Exercise aim: Images in the data are to be skipped, while every line is restated exactly as written.

□ □ □ □ □ □ □

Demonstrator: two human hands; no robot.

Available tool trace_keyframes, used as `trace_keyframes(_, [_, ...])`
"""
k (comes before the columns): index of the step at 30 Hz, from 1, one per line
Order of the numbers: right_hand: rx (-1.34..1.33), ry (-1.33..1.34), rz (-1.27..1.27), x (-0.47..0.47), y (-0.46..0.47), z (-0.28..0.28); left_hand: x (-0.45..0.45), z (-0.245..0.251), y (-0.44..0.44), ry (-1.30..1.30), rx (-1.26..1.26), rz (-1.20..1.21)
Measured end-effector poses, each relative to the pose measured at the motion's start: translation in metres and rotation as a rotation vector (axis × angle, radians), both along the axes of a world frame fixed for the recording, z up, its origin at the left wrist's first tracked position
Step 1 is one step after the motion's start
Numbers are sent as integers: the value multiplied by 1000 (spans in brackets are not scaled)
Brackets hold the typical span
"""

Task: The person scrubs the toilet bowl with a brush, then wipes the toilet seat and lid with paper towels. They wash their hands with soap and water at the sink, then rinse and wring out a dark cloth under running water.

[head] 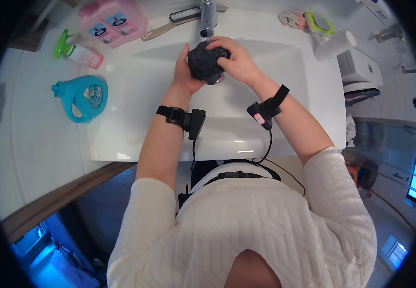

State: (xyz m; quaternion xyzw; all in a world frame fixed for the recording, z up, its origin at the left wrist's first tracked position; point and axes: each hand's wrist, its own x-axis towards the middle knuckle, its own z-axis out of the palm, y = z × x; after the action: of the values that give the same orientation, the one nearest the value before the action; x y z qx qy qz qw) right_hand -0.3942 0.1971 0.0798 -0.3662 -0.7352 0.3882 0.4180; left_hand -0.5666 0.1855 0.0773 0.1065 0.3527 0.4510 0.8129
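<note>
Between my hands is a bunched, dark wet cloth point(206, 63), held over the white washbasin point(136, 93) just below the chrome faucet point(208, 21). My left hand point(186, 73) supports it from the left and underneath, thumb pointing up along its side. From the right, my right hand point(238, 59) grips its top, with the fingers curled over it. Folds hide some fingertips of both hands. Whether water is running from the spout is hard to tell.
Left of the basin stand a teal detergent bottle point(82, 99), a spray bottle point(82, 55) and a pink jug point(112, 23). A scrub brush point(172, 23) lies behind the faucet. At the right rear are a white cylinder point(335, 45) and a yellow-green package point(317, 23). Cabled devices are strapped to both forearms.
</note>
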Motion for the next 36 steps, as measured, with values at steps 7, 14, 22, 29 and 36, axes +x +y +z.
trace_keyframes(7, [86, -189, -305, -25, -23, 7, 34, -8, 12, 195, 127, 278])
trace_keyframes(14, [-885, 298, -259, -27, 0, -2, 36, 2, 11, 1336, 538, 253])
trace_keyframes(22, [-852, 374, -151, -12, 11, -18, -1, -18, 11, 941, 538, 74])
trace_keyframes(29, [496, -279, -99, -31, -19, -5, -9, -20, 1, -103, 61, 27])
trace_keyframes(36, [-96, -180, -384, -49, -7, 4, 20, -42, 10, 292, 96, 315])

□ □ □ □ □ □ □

Result below:
Demonstrator: two human hands; no robot.

Available tool trace_keyframes, used as `trace_keyframes(_, [_, ...])`
"""
k (comes before the columns): index of the step at 30 Hz, from 1, one per line
Order of the numbers: right_hand: rx (-1.34..1.33), ry (-1.33..1.34), rz (-1.27..1.27), x (-0.47..0.47), y (-0.46..0.47), z (-0.28..0.28); left_hand: x (-0.45..0.45), z (-0.245..0.251), y (-0.44..0.44), ry (-1.30..1.30), rx (-1.26..1.26), rz (-1.20..1.21)
Measured end-effector poses, each relative to the pose measured at the motion's start: translation in metres and rotation as a rotation vector (axis × angle, radians), both along the axes of a world frame fixed for the recording, z up, its origin at the left wrist's first tracked position
Step 1 is one step after the motion's start
Numbers are sent as integers: the value multiplied by 1000 (spans in brackets are not scaled)
Brackets hold the typical span
"""

Task: The person scrubs the toilet bowl with a brush, then wipes the toilet seat and lid with paper towels. They wash their hands with soap and water at the sink, then rinse and wring out a dark cloth under running water.

[head] 

State: (xyz m; quaternion xyzw; all in a world frame fixed for the recording, z up, its origin at the left wrist's first tracked position; point and axes: each hand's wrist, its own x-axis towards the middle knuckle, its own z-axis out of the palm, y = z × x; after the action: of the values that give the same orientation, the one nearest the value before the action; x y z qx qy qz qw) right_hand -0.3942 0.1971 0.0798 -0.3662 -0.7352 0.3882 0.4180; left_hand -0.5666 0.1855 0.0773 0.1065 0.3527 0.4510 0.8129
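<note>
Between my hands is a bunched, dark wet cloth point(206, 63), held over the white washbasin point(136, 93) just below the chrome faucet point(208, 21). My left hand point(186, 73) supports it from the left and underneath, thumb pointing up along its side. From the right, my right hand point(238, 59) grips its top, with the fingers curled over it. Folds hide some fingertips of both hands. Whether water is running from the spout is hard to tell.
Left of the basin stand a teal detergent bottle point(82, 99), a spray bottle point(82, 55) and a pink jug point(112, 23). A scrub brush point(172, 23) lies behind the faucet. At the right rear are a white cylinder point(335, 45) and a yellow-green package point(317, 23). Cabled devices are strapped to both forearms.
</note>
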Motion for the next 36 steps, as measured, with values at steps 7, 14, 22, 29 and 36, axes +x +y +z.
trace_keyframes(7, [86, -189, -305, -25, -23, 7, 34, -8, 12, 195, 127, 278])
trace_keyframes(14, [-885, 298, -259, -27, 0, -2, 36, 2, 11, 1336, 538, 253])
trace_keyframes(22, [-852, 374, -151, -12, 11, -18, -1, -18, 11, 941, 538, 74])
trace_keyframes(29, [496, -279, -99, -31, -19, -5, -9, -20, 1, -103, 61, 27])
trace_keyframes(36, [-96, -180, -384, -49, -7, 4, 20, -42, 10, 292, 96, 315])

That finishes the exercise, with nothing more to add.